Da un frame video di YouTube, i ricercatori recuperano i parametri della telecamera utilizzando le linee di campo. Quindi estraggono caselle di delimitazione, pose e traiettorie (su più fotogrammi) per segmentare i giocatori. Usando una rete neurale addestrata sui dati dei videogiochi, ricostruiscono mappe di profondità per ogni giocatore sul campo, che sono riprodotte in 3D o su un dispositivo AR.

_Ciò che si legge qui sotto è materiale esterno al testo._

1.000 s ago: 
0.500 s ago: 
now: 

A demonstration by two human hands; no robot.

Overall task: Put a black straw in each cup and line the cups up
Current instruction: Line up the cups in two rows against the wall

“Invece di guardare uno schermo 2D, vogliamo avvicinare le persone all'azione. Lo rendiamo possibile attraverso la tecnologia AR che consente di trasformare un campo da calcio in un grande ologramma 3D che può essere collocato ad esempio su un tavolino, così da osservare il gioco da diversi punti di vista, persino ingrandendo la visuale” - ha spiegato al sito Inverse Konstantinos Rematas, uno dei ricercatori.

Da due a tre dimensioni

La difficoltà maggiore nel convertire un video 2D in 3D è che il filmato registrato non contiene gli elementi necessari a ricostruire le parti mancanti di un ambiente o di un soggetto. Se vediamo correre Messi in televisione, su un’ipotetica linea dritta, la porzione del corpo nascosta e non ripresa è assente dalla telecamera di inquadratura. Il nostro cervello, grazie all’esperienza e conoscenza pregressa, immagina cosa può esservi dall’altra parte: braccia, mani e gambe; anche un vistoso tatuaggio qualora fosse un punto di riconoscimento peculiare di un calciatore.

Il ruolo dell’intelligenza artificiale

In ambiente digitale in che modo si può creare una persona di cui non si hanno informazioni ulteriori se non quelle catturate dalla camera? Con l’intelligenza artificiale e il machine learning. Gli studiosi hanno dato in pasto al software i modelli di 12 mila calciatori, in modo da insegnare alla macchina a ricostruire la corporatura assente nell’azione 2D per realizzare un filmato completo in tre dimensioni.

La partita classica diviene automaticamente uno spettacolo modellato con un livello aggiuntivo, la terza dimensione appunto, che permette di girare la visuale, fare zoom in e zoom out e, con un gioco di sovrapposizioni e proiezioni, assumere fisicità nel mondo reale con l’augmented reality.

Destinazioni d’uso

Parliamo di AR, in generale, ma le modalità con cui guardare una partita interattiva saranno diverse. Ne riconosciamo due principali, anticipate più sopra. La prima: con un paio di visori, con o senza alloggiamento per il telefono, ci si connette al contenuto in 3D e lo si proietta dove si vuole. Secondo: un’app specifica per iOS o Android riproduce la partita sullo schermo dello smartphone o del tablet ma usando la fotocamera posteriore per tracciare le zone di gioco nell’ambiente circostante. Così la scena si fa viva e disponibile a essere modellata in vario modo.

Solo offline, per ora

C’è da dire che l’esperimento di Washington, svolto anche grazie a simulatori videoludici come FIFA, per ora è possibile su filmati offline, ovvero registrati. Il prossimo passo, per Rematas e compagni, è di mettere in piedi una piattaforma che effettui la codifica 2D -> 3D in tempo reale. Con una tempistica che guarda ai Mondiali in Qatar del 2022, il progetto mira ad abilitare qualunque match in un evento da fruire con gli ologrammi, a patto che la gente abbia con sé i dispositivi idonei alla visione.

Del resto, considerati con la metrica tecnologica, quattro anni sono tanti, quasi un’era, dunque non è del tutto impossibile ottenere una soluzione del genere in tale lasso di tempo. Non meno di vedere gli Azzurri in Qatar.